▶ _YOUR ASSIGNMENT_
In the listing that follows, tally the lines containing "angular"; give the count and nothing more.

################

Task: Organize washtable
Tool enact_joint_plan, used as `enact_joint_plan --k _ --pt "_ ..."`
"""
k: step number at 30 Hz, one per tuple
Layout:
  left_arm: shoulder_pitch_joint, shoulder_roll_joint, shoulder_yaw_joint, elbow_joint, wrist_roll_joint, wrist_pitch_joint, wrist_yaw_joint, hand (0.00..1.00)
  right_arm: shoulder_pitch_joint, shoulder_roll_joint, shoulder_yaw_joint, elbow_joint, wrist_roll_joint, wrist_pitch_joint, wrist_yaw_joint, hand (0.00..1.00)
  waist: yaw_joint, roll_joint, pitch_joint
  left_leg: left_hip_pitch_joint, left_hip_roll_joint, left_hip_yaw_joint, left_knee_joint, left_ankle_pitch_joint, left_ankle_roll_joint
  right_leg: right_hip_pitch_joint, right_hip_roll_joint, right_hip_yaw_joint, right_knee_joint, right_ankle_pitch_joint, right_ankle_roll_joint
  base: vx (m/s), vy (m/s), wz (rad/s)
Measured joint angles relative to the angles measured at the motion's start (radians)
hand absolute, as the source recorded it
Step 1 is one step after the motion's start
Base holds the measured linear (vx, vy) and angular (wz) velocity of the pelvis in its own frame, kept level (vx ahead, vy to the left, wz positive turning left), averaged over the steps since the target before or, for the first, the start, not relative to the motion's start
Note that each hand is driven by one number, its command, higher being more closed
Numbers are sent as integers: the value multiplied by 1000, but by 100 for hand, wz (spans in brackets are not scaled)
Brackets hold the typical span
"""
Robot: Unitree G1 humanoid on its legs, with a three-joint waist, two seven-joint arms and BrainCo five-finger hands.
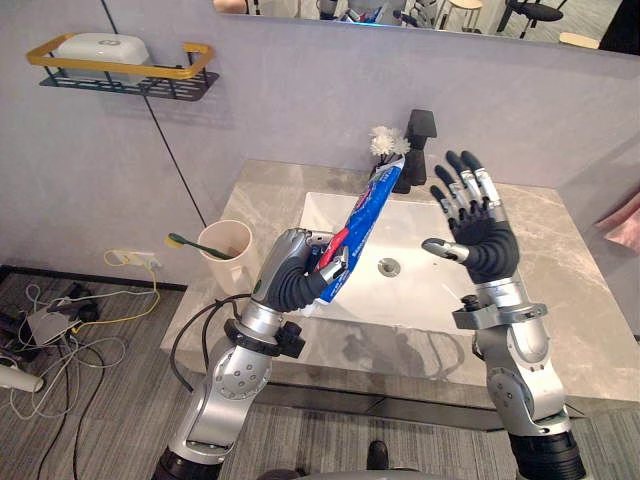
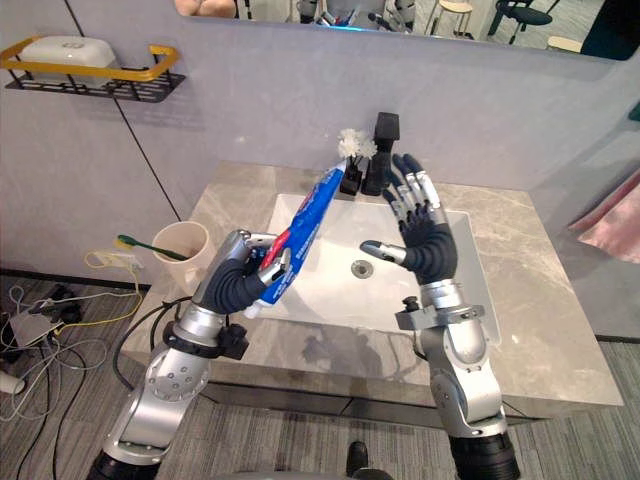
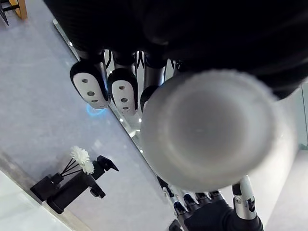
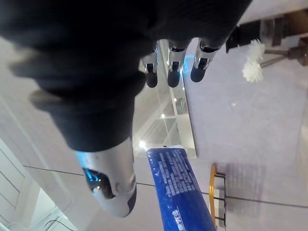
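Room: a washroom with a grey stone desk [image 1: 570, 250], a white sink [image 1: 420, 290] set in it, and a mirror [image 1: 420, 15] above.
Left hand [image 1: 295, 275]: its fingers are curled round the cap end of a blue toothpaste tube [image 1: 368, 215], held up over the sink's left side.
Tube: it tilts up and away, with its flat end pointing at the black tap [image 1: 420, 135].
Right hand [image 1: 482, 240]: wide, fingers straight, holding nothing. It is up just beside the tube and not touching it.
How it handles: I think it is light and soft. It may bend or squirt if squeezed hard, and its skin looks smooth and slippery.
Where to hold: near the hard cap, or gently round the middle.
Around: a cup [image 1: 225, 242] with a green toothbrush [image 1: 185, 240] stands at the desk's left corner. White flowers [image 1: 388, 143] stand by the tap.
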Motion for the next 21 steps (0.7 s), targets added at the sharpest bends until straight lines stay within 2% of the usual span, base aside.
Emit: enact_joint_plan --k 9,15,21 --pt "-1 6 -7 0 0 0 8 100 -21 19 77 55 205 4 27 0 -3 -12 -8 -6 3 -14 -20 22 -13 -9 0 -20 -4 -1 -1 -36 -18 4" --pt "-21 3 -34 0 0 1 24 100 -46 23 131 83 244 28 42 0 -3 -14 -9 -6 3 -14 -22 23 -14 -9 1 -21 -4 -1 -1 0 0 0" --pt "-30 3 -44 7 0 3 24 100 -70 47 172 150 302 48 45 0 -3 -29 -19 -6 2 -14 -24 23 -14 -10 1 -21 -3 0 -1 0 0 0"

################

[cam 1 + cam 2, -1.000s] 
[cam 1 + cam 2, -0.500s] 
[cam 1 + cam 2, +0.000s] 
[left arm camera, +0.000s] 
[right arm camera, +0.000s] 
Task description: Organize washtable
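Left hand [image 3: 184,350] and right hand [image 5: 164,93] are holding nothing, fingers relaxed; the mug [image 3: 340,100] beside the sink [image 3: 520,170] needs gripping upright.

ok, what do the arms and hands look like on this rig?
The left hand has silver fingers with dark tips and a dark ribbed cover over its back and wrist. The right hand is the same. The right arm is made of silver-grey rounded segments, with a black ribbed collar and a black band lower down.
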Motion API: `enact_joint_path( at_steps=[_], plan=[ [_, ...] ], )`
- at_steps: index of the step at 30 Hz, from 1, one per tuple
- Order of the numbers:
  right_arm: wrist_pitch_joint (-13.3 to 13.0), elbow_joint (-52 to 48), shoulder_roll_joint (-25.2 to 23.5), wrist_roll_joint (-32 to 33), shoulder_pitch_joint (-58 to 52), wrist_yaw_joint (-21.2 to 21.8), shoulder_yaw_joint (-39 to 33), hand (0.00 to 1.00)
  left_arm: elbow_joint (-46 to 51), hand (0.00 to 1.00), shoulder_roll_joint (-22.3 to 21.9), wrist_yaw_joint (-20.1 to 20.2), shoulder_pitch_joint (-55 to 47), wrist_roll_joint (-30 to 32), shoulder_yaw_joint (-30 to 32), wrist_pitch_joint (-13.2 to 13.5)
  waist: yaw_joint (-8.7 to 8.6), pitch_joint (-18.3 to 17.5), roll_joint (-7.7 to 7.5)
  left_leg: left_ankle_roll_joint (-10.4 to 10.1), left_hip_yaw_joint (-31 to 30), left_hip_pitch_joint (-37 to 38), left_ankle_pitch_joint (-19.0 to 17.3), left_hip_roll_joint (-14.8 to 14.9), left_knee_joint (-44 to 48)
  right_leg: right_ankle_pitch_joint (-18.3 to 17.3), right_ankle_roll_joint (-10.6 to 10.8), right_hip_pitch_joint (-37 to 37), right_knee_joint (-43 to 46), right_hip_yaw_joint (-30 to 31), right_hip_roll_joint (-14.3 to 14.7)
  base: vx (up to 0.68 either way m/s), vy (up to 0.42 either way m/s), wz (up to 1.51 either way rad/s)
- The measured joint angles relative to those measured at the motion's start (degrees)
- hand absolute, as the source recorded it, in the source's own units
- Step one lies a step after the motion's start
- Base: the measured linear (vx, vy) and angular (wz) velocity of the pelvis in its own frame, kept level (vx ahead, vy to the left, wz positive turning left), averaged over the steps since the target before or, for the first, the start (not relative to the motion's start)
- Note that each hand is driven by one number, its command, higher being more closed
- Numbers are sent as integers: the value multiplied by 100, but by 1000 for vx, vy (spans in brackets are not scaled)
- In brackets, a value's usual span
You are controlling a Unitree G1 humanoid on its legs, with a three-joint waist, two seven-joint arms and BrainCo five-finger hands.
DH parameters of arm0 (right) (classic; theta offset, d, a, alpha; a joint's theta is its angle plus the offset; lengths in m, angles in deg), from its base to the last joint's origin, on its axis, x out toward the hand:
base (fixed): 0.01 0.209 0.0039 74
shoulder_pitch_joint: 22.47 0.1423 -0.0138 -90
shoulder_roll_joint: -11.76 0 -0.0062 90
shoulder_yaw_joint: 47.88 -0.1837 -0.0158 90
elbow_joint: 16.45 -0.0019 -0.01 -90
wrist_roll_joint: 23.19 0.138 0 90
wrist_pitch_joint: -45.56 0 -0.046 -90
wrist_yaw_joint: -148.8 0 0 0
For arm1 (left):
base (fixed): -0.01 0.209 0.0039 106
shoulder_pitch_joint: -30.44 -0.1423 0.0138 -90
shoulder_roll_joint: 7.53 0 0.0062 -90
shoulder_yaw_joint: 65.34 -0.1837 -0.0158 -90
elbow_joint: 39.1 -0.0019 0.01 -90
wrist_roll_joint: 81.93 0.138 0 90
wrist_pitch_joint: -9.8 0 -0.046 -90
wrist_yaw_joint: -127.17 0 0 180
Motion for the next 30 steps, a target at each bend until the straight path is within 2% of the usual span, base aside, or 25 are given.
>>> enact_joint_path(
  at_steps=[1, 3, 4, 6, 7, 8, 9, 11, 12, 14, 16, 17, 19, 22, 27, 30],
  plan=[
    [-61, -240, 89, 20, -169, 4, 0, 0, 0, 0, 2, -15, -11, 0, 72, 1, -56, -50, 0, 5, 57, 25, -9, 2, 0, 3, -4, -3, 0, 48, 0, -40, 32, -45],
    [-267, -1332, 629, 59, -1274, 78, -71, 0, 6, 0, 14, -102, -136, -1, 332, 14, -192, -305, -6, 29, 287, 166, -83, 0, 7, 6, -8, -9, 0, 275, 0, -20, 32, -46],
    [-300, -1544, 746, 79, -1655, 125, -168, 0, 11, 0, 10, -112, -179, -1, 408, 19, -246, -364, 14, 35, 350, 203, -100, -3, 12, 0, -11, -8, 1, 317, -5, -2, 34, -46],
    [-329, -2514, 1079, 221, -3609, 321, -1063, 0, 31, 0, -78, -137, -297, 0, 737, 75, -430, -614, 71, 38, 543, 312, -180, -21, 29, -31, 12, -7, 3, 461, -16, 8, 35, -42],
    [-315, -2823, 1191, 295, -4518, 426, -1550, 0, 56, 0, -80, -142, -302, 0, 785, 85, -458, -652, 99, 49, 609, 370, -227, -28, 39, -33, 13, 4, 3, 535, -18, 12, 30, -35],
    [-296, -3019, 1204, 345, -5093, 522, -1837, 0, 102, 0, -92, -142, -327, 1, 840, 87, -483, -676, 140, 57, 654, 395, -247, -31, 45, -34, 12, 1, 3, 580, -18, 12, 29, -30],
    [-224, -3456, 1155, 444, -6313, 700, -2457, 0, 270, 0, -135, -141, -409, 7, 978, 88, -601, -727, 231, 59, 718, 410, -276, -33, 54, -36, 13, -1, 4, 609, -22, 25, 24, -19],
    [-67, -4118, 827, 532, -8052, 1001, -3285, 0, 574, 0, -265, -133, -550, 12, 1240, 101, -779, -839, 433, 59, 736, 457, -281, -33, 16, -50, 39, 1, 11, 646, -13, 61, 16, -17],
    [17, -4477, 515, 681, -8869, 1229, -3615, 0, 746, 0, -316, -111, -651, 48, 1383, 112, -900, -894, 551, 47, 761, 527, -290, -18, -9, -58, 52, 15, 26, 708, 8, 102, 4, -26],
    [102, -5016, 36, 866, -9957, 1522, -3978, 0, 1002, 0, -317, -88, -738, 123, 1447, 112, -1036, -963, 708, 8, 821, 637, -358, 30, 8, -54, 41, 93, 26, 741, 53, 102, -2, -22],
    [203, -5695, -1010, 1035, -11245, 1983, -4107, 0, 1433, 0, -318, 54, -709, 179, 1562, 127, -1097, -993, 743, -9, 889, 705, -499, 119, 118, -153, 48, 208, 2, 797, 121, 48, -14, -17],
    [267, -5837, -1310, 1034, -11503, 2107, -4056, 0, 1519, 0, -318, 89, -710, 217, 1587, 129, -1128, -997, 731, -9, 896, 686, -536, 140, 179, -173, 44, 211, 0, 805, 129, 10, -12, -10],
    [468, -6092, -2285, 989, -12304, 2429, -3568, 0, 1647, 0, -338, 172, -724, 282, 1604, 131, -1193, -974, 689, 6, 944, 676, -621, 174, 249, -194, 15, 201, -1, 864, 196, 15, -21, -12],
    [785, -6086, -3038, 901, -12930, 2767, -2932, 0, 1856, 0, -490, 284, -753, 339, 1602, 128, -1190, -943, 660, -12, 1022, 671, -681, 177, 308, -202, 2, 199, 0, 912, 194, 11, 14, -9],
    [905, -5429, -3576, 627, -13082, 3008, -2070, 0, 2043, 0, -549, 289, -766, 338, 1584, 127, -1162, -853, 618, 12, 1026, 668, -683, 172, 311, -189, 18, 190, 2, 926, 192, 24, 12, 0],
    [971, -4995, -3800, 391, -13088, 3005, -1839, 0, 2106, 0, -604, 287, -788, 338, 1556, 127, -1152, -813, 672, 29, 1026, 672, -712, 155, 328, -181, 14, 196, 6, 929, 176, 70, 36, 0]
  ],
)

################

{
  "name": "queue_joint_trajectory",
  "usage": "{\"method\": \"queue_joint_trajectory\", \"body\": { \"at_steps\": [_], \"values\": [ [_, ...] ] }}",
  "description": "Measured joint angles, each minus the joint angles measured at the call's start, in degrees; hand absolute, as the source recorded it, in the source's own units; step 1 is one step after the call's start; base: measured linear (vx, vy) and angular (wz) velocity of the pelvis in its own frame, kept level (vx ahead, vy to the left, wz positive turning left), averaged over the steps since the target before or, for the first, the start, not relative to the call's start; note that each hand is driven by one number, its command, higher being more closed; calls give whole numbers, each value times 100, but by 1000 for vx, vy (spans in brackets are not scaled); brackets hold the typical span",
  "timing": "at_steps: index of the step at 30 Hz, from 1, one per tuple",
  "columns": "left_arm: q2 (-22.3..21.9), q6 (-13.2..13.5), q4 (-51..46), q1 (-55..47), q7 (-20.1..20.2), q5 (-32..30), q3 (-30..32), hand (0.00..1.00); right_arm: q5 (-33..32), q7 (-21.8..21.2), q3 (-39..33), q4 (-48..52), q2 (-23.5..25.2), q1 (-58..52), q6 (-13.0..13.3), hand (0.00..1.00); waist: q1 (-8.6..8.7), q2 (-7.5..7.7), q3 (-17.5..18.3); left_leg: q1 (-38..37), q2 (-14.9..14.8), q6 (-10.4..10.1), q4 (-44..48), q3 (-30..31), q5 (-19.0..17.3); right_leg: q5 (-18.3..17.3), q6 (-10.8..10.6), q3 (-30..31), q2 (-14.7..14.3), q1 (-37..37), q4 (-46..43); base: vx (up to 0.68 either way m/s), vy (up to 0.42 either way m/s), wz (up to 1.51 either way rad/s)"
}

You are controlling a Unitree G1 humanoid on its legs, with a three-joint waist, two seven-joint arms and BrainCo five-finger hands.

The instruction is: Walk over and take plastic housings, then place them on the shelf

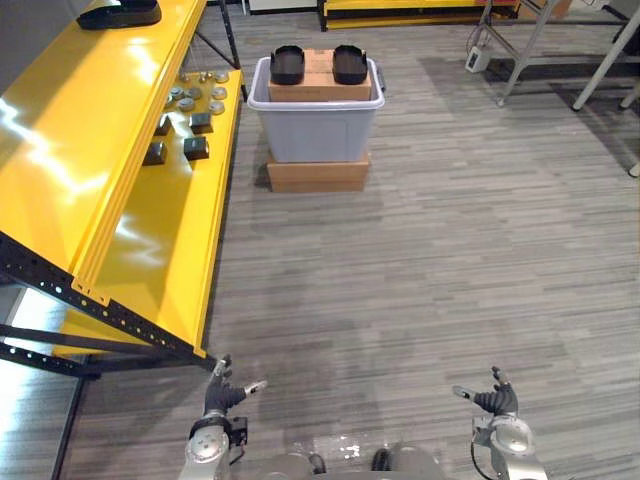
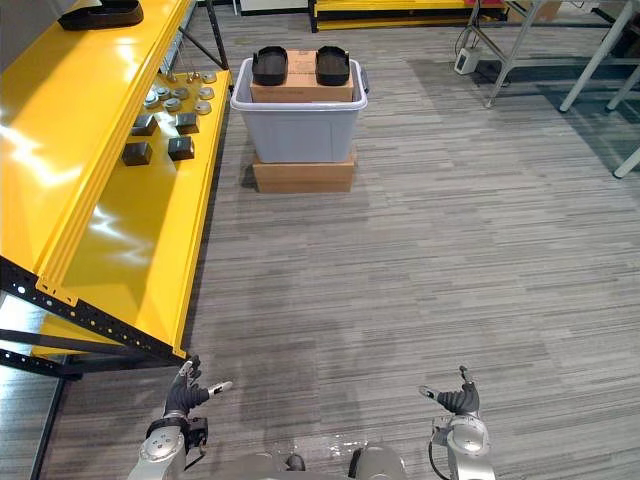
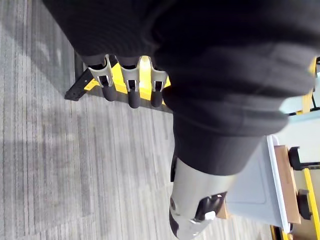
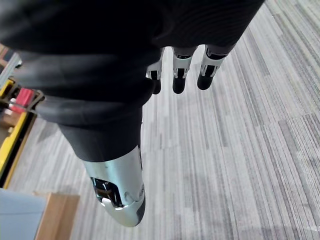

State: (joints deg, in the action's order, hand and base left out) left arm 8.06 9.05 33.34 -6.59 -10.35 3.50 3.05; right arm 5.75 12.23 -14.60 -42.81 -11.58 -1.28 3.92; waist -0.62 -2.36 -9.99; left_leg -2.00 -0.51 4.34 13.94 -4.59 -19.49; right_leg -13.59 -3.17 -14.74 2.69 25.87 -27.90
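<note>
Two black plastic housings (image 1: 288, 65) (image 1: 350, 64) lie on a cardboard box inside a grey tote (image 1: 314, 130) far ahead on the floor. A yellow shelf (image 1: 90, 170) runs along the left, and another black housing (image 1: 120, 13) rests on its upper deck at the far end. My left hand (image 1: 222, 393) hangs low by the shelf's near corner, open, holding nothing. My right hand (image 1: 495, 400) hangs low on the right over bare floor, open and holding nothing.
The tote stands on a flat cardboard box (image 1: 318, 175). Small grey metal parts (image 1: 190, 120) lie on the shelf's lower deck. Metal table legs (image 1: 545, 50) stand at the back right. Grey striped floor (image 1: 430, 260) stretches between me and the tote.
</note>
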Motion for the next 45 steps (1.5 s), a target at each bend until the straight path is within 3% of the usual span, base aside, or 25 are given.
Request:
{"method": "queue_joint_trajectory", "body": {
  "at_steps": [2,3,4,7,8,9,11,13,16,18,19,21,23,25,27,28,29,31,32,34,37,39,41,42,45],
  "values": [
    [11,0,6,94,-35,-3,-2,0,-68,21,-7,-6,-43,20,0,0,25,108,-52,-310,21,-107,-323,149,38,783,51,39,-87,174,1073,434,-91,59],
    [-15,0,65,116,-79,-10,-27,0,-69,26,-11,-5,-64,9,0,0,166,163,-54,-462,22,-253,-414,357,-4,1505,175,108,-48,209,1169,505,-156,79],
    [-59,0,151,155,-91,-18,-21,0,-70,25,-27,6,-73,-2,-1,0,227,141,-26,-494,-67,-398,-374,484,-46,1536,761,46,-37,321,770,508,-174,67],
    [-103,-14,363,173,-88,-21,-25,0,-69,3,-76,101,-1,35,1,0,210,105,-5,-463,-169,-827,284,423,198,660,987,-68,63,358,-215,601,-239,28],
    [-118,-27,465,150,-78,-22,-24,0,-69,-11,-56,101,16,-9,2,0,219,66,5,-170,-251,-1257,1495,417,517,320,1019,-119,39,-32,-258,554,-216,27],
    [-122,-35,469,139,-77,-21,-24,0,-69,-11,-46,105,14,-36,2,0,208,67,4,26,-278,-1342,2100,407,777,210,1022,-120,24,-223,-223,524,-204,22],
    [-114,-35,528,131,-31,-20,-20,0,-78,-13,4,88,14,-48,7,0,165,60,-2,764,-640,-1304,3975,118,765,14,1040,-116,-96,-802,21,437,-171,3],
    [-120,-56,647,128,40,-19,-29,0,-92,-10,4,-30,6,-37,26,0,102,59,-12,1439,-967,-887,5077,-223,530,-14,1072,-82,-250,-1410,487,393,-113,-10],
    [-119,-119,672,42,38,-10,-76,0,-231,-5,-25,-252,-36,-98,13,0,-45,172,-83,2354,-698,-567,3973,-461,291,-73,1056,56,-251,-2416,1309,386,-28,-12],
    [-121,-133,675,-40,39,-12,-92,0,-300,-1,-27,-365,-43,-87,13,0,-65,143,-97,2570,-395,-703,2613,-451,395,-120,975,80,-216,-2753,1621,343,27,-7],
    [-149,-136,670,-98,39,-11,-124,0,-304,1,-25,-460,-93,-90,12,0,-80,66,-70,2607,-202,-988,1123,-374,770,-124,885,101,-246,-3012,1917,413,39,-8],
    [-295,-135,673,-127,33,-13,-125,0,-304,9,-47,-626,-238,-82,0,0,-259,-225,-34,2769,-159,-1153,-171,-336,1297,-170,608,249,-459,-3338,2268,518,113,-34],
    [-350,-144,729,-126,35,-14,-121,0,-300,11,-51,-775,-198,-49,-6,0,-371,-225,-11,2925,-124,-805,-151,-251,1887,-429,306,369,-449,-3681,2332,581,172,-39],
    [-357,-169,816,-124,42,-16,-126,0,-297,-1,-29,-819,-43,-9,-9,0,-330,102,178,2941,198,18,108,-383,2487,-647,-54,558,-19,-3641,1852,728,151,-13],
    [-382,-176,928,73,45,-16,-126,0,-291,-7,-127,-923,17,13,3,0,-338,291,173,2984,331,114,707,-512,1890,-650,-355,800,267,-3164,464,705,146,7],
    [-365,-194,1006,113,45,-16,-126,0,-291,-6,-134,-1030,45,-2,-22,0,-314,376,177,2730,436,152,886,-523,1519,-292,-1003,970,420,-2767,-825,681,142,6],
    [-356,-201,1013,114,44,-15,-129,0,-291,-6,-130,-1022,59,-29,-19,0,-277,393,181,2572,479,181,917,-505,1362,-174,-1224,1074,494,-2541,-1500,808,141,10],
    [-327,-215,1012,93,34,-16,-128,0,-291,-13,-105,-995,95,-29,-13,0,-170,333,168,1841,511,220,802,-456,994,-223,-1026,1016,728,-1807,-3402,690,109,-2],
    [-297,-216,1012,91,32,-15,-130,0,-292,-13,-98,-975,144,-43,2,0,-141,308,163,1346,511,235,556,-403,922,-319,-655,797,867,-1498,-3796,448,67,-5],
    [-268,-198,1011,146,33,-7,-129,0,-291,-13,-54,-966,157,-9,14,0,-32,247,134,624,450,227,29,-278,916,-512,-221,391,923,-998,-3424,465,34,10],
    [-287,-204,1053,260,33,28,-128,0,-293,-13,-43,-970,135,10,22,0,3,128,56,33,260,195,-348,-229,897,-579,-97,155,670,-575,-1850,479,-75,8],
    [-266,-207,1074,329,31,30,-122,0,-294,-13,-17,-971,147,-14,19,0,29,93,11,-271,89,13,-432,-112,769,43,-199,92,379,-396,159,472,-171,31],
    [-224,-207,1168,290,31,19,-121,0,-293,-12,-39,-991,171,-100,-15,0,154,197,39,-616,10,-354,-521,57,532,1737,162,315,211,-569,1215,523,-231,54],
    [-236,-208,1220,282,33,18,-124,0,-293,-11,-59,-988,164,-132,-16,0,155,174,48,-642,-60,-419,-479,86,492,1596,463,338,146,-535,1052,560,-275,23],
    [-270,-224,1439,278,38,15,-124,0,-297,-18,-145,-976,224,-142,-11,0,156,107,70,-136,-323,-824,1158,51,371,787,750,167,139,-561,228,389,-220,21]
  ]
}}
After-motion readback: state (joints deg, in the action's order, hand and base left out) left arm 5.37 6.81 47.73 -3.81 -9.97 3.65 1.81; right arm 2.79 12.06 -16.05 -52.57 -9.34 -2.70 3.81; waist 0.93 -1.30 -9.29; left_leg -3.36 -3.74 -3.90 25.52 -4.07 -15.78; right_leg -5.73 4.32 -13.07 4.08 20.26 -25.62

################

▶ _RESULT FOR THIS TASK_
3